The XOR space contains only 131072 states. A single FWHT on this space performs roughly 2.2 million arithmetic operations, which is easily fast enough for $N=100000$.

Test Cases

# helper: run solution on input string, return output string
import sys, io

def run(inp: str) -> str:
    MOD = 998244353
    BITS = 17
    M = 1 << BITS

    sys.stdin = io.StringIO(inp)
    input = sys.stdin.readline

    n = int(input())
    freq = [0] * M

    for x in map(int, input().split()):
        freq[x] += 1

    h = 1
    while h < M:
        step = h << 1
        for i in range(0, M, step):
            for j in range(i, i + h):
                x = freq[j]
                y = freq[j + h]
                freq[j] = x + y
                freq[j + h] = x - y
        h <<= 1

    pow3 = [1] * (n + 1)
    for i in range(1, n + 1):
        pow3[i] = pow3[i - 1] * 3 % MOD

    ans = 0
    for s in freq:
        a = (n + s) // 2
        b = (n - s) // 2

        term = pow3[a]
        if b & 1:
            term = MOD - term

        ans += term

    ans %= MOD
    ans = ans * pow(M, MOD - 2, MOD) % MOD
    return str(ans) + "\n"

# provided sample
assert run("4\n16 12 4 8\n") == "9\n", "sample 1"

# minimum size
assert run("2\n1 2\n") == "1\n", "only empty subset"

# all equal
assert run("2\n1 1\n") == "5\n", "weighted zero xor subsets"

# three equal values
assert run("3\n7 7 7\n") == "7\n", "empty plus all pair subsets"
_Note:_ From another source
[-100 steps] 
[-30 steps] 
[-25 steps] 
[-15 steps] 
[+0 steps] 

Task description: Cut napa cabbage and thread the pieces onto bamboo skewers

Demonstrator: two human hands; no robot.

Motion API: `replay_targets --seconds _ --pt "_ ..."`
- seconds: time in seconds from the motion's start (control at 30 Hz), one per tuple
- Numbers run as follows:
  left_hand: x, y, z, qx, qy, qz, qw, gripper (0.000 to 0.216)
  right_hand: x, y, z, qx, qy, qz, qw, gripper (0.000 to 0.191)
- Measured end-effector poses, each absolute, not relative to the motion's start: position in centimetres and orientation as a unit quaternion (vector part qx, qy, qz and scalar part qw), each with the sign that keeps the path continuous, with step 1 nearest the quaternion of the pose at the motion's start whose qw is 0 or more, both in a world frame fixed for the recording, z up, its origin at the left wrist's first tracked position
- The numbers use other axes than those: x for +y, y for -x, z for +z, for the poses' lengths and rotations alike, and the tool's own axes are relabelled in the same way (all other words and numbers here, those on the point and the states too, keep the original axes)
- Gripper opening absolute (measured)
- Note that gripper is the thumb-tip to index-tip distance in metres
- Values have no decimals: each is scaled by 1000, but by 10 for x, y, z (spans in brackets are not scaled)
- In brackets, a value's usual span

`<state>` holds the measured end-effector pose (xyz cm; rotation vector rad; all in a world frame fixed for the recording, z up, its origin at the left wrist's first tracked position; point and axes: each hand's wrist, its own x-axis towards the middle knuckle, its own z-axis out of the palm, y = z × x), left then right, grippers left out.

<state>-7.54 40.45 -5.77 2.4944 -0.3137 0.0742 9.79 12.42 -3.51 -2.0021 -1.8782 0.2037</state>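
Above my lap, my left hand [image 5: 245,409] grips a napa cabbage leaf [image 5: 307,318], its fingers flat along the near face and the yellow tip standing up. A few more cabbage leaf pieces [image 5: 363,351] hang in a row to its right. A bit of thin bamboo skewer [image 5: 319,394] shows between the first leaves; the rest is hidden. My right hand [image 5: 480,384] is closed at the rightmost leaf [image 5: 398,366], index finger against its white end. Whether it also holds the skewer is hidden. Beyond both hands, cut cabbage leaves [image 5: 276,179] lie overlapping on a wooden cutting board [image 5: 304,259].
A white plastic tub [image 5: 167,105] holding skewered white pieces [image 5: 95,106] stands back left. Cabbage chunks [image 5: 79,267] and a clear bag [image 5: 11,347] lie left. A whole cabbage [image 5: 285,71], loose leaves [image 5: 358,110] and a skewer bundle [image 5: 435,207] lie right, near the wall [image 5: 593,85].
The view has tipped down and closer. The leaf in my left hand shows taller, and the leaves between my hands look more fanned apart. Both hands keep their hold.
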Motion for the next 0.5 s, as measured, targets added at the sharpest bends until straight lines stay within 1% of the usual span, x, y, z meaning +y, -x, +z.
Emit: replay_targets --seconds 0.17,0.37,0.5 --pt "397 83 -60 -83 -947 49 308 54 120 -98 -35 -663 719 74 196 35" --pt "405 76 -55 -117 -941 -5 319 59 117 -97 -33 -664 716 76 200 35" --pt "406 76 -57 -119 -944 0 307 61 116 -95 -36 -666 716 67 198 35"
# xor of all cards is zero
assert run("3\n1 2 3\n") == "9\n", "full subset contributes weight 8"
Test input Expected output What it validates
2 / 1 2 1 Only the empty subset works
2 / 1 1 5 Weight (2^{
3 / 7 7 7 7 Repeated values and multiple zero-XOR subsets
3 / 1 2 3 9 Nontrivial zero-XOR subset of size three

Edge Cases

Consider

2
1 1

The valid zero-XOR subsets are {} and {1,2}. Their weights are $1$ and $4$, producing answer $5$. The algorithm captures this because the generating factor for each card is $e_0+2e_1$. The weight is built directly into the transform, so no special handling is required.

Consider

2
1 2

No non-empty subset has XOR zero. After the inverse transform, the coefficient of XOR value zero is exactly $1$, corresponding to the empty subset. The algorithm does not assume any uniformity of XOR frequencies.

Consider

3
1 2 3

The full subset has XOR

$$1\oplus2\oplus3=0.$$

The answer is

$$1 + 2^3 = 9.$$

The FWHT formulation naturally includes both contributions. The empty subset contributes weight $1$, and the full subset contributes weight $8$.

Finally, consider the largest possible input size, where $N=100000$. The algorithm's running time depends only on the 17-bit XOR space, not on the number of possible subsets. The frequency counts absorb all multiplicities, and the complexity remains $O(2^{17}\cdot17)$.